But the revelation of the German plans for the perpetration of burglary
and the appropriation of other people’s goods, has had its effect, and
even the Dutch, in spite of their intense desire not to be drawn into the
great war, are now forced to look hard facts in the face.

In truth, the moral situation of the Dutch is hard, for they are
pulled in opposite directions by sentiments which logically lead to
contradictory decisions. On the one side, historical memories and ancient
rivalries in the commerce of the sea still inspire them with a lively
dread of England; on the other side, they are constrained to admit that
the Pangerman peril has grown imminent for their country. It is plain,
in fact (see the map on p. 188) that if Germany were to tighten her grip
on Belgium, or if she emerged from the war much strengthened by the
establishment of her supremacy over Austria-Hungary, Holland would soon
inevitably be forced, even in time of peace, to acquiesce in vassalage to
her formidable neighbour, Pangermany.

The Dutch are all the more perplexed and irresolute, before they can
screw their courage up to the sticking point, because they are sometimes
disconcerted by the action of their government, which, as everybody
knows, is open to both direct and powerful German influences. The
situation is described as follows in a few paragraphs of the _Telegraaf_,
which earned for their author a series of prosecutions on the pretext
that they endangered the neutrality of the country:—

“For our part,” said the _Telegraaf_, “we shall not cease to oppose a
Government and its accomplice Press, who under the cloak of a ‘dignified
neutrality’ are pursuing a rash policy of exportation and provisioning
Germany with articles of prime necessity, thereby enabling that country
to continue the war, and betraying not only the interests of their own
country but also the cause of humanity” (quoted by _Le Temps_, 30th
March, 1916).

As for the general and dominant tone of Dutch public opinion, Mr.
Holdert, the editor of the _Telegraaf_, who is particularly well
qualified to form an opinion on the subject, sums up as follows:

“Every time an incident occurs that might lead Holland to take a grave
decision, before you venture to predict, remember that the people over
there do not want war. With us, business, money, gain, and all that sort
of thing, is considered extremely, supremely, infinitely important.

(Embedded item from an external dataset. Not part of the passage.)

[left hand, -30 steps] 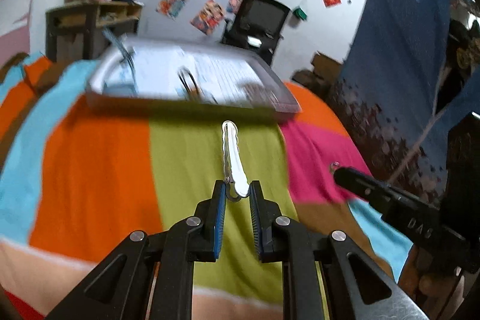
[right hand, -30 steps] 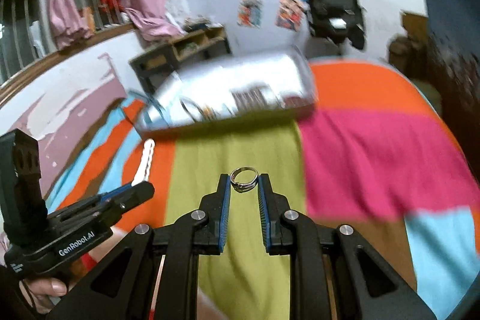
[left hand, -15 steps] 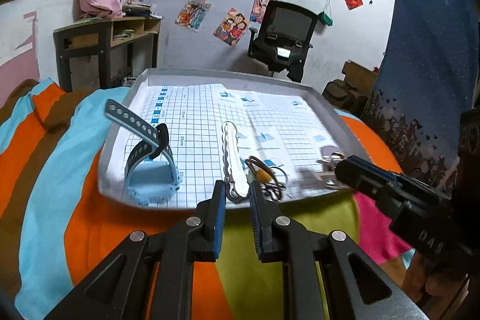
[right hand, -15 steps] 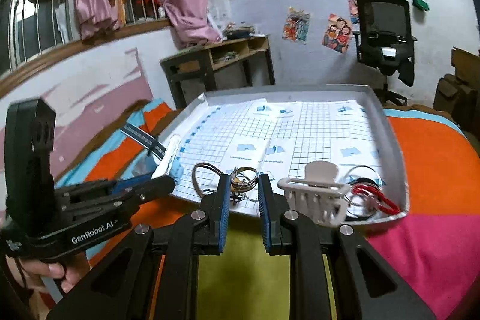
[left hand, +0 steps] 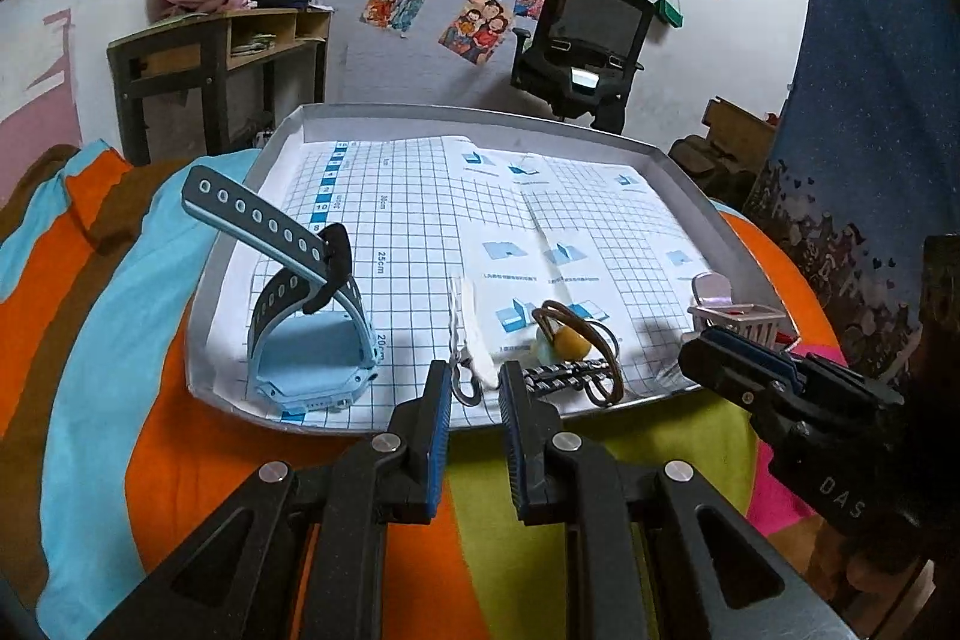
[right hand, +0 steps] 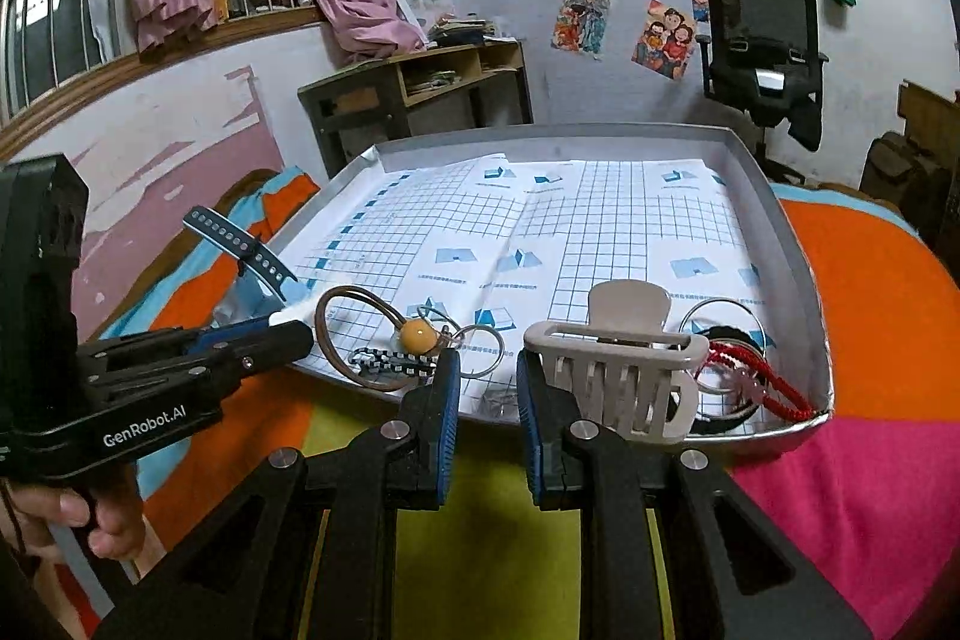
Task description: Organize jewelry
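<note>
A grey tray (left hand: pixel 456 115) lined with grid paper lies on the striped blanket. In the left wrist view the white hair clip (left hand: pixel 471 328) lies tilted on the paper, its metal end between the fingers of my open left gripper (left hand: pixel 474 382). A small silver ring (right hand: pixel 498 401) rests on the tray floor by the near rim, between the fingers of my open right gripper (right hand: pixel 489 376). The tray also holds a blue watch (left hand: pixel 312 340), a hair tie with a yellow bead (right hand: pixel 418 335), a beige claw clip (right hand: pixel 612 370) and a red cord bracelet (right hand: pixel 756 370).
The left gripper (right hand: pixel 294 334), held by a hand (right hand: pixel 78 514), reaches over the tray's near left edge. The right gripper (left hand: pixel 702 349) sits at its near right corner. A black office chair (left hand: pixel 582 34) and a wooden desk (left hand: pixel 210 58) stand behind the bed.
Both grippers moved forward to the tray's near rim. The white clip left my left gripper's hold and now tilts on the paper. The ring dropped from my right gripper onto the tray.
</note>
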Demonstrator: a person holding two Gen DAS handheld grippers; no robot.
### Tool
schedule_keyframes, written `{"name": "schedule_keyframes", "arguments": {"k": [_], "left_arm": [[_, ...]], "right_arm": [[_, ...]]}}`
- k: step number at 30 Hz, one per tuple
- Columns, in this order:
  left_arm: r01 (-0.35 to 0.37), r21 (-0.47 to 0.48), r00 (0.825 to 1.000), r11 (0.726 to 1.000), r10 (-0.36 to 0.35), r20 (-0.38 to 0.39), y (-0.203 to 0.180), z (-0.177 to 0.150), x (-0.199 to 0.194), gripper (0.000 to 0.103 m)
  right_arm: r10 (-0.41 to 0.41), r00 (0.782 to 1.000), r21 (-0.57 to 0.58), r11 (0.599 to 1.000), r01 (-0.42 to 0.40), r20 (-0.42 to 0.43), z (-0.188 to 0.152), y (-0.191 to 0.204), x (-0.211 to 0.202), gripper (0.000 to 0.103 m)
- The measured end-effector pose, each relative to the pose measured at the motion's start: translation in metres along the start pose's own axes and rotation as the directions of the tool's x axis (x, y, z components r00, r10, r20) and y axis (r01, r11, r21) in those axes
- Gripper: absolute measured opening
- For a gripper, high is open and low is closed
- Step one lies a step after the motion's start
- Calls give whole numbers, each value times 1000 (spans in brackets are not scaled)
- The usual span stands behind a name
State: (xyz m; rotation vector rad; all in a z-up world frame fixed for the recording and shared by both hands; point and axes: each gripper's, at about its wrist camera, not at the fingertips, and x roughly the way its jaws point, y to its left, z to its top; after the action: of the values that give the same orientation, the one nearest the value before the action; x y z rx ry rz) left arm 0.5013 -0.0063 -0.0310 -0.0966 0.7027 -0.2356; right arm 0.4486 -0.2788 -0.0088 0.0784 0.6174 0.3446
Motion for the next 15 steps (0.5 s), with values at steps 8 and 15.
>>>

“To-day the majority of my fellow countrymen are rolling in money. Why
trouble about anything else?

“Yes, eighty per cent. of the population are in favour of the Allies.
France especially is loved, and she could ask but little of us which we
would not give. But that affection, though real, is so to speak, remote.
We quickly turn over the page which contains the news of the war” (see
_Le Journal_, 5th April, 1916).

Thus Dutch opinion seems stagnant, yet it moves, though very, very
slowly; for people are beginning to ask themselves whether, despite all
their efforts, all their intense desire for peace, this dreadful war can
end with the Dutch sword still in the scabbard.

No doubt the military measures taken by the Hague government have been
dictated purely with the intention of defending Dutch neutrality. But
facts such as the torpedoeing of the _Tubantia_ go far to add to the
number of those clearsighted and energetic patriots, who, like the
admirable and vigorous artist Raemaekers, acknowledge and proclaim that
for the sake of her honour as well as of her interest Holland is bound to
do all in her power to favour and hasten the victory of the Allies.


III.

The Pangerman aims with regard to Switzerland, as set forth in the plan
of 1895, are summed up as follows:—

“We may then leave Switzerland to choose, whether she shall enter the
German Customs Union and the Pangerman Confederation bringing all her
cantons or only the German ones with her, or whether she shall form
part of the German Empire on equal terms as a Federal State” (see
_Grossdeutschland um das Jahr 1950_, p. 17).

The Pangerman programme is, therefore, definitely directed against
Switzerland (see the map on p. 188), but Berlin has always flattered
itself with the hope of absorbing this little State, like Holland,
without resort to force, simply in the course of nature and as a
consequence of the defeat of the great European powers.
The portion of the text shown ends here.